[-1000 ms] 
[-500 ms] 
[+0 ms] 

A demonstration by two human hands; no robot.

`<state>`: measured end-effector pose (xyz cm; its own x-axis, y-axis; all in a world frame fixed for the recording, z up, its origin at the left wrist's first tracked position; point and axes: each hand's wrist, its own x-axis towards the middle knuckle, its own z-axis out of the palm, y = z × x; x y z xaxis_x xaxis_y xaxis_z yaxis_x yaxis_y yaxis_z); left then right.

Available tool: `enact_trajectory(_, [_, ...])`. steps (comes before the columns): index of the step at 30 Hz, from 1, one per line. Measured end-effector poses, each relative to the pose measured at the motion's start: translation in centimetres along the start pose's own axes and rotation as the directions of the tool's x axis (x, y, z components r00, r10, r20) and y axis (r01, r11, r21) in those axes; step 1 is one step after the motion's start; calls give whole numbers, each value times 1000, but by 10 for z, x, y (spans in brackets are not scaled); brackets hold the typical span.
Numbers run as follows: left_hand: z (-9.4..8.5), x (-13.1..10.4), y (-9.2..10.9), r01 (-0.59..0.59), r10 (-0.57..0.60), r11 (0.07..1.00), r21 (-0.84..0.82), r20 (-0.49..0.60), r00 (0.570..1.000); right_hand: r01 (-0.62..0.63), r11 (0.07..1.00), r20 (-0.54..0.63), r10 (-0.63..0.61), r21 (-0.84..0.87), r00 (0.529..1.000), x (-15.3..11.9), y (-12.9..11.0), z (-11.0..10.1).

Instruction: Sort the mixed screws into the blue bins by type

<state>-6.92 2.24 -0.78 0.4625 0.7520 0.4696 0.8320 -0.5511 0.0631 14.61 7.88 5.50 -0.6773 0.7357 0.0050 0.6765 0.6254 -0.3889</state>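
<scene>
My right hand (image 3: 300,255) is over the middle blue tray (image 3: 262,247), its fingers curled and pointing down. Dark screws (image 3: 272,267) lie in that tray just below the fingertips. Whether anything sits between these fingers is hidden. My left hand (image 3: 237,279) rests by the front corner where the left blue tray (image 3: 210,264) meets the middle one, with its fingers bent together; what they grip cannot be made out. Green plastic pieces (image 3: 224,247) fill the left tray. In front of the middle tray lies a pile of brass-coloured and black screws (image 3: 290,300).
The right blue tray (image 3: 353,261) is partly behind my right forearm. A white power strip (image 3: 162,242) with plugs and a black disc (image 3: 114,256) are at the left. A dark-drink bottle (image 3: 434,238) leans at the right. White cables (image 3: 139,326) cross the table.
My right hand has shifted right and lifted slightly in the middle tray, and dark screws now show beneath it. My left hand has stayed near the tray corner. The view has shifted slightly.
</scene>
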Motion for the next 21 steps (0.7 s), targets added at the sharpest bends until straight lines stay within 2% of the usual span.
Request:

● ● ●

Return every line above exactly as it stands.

SOLVED EXERCISE -
[-1000 ms] 
[-500 ms] 
[+0 ms] 

A demonstration by two human hands; no robot.

`<state>`: measured end-effector pose (xyz cm; its own x-axis, y-axis; all in a world frame fixed for the recording, z up, its origin at the left wrist's first tracked position; point and axes: each hand's wrist, its own x-axis towards the middle knuckle, its own z-axis out of the palm, y = z × x; x y z xaxis_x xaxis_y xaxis_z yaxis_x yaxis_y yaxis_z); left then right.

Available tool: `enact_trajectory(_, [_, ...])`. steps (comes before the columns): index of the step at 30 Hz, from 1, one per line. Measured end-effector poses, each relative to the pose measured at the motion's start: translation in centimetres along the start pose's own axes and rotation as the directions of the tool's x axis (x, y, z components r00, r10, r20) and y axis (r01, r11, r21) in those axes; step 1 is one step after the motion's start; calls give whole numbers, each value times 1000, but by 10 for z, x, y (spans in brackets are not scaled); brackets hold the typical span.
Numbers run as follows: left_hand: z (-9.4..8.5), x (-13.1..10.4), y (-9.2..10.9), r01 (-0.59..0.59), r10 (-0.57..0.60), r11 (0.07..1.00), r21 (-0.84..0.82), r20 (-0.49..0.60), r00 (0.570..1.000); right_hand: r01 (-0.62..0.63), r11 (0.07..1.00), r20 (-0.54..0.63), r10 (-0.63..0.61), r21 (-0.84..0.87), r00 (0.529..1.000), x (-15.3..11.9), y (-12.9..11.0), z (-11.0..10.1).

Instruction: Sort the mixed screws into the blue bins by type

<state>-6.92 2.24 -0.78 0.4625 0.7520 0.4696 0.8320 -0.5511 0.0631 14.61 7.88 5.50 -0.6773 0.7357 0.0050 0.6765 0.6254 -0.3889</state>
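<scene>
My right hand (image 3: 300,255) is over the middle blue tray (image 3: 262,247), its fingers curled and pointing down. Dark screws (image 3: 272,267) lie in that tray just below the fingertips. Whether anything sits between these fingers is hidden. My left hand (image 3: 237,279) rests by the front corner where the left blue tray (image 3: 210,264) meets the middle one, with its fingers bent together; what they grip cannot be made out. Green plastic pieces (image 3: 224,247) fill the left tray. In front of the middle tray lies a pile of brass-coloured and black screws (image 3: 290,300).
The right blue tray (image 3: 353,261) is partly behind my right forearm. A white power strip (image 3: 162,242) with plugs and a black disc (image 3: 114,256) are at the left. A dark-drink bottle (image 3: 434,238) leans at the right. White cables (image 3: 139,326) cross the table.
My right hand has shifted right and lifted slightly in the middle tray, and dark screws now show beneath it. My left hand has stayed near the tray corner. The view has shifted slightly.
</scene>
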Motion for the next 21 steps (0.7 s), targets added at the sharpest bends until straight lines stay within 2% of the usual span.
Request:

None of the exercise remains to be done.